Assignment :: Apart from the images, output the data below exactly.

**** Supplied material ****

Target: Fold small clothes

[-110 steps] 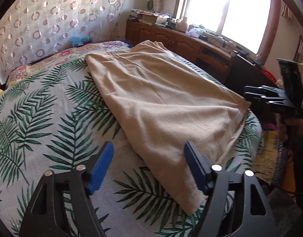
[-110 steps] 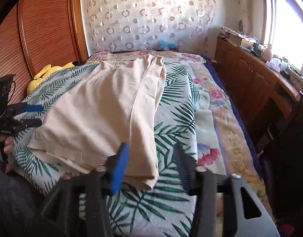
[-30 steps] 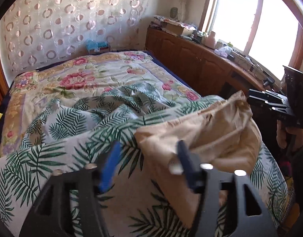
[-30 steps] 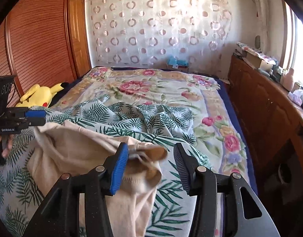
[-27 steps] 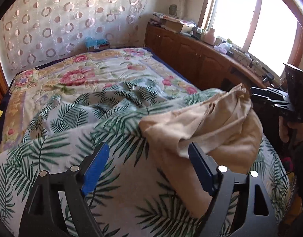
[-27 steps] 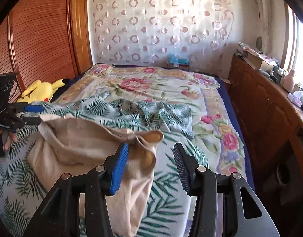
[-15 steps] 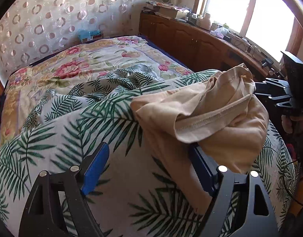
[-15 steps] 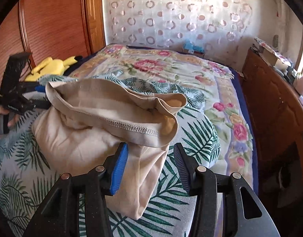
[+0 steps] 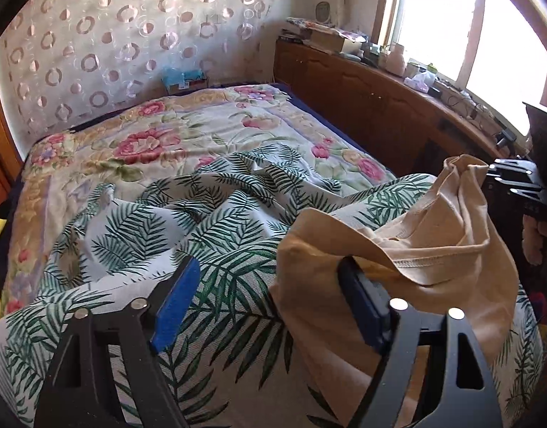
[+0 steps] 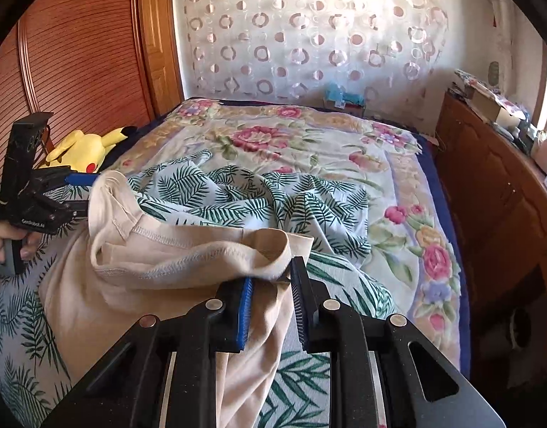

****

Written response ::
Target: Fold small clothes

[-110 steps] 
[-110 steps] 
[-30 steps] 
[-30 steps] 
[-27 steps] 
[-27 steps] 
[-15 steps] 
[-15 steps] 
[+0 steps] 
[+0 steps] 

The output is finished.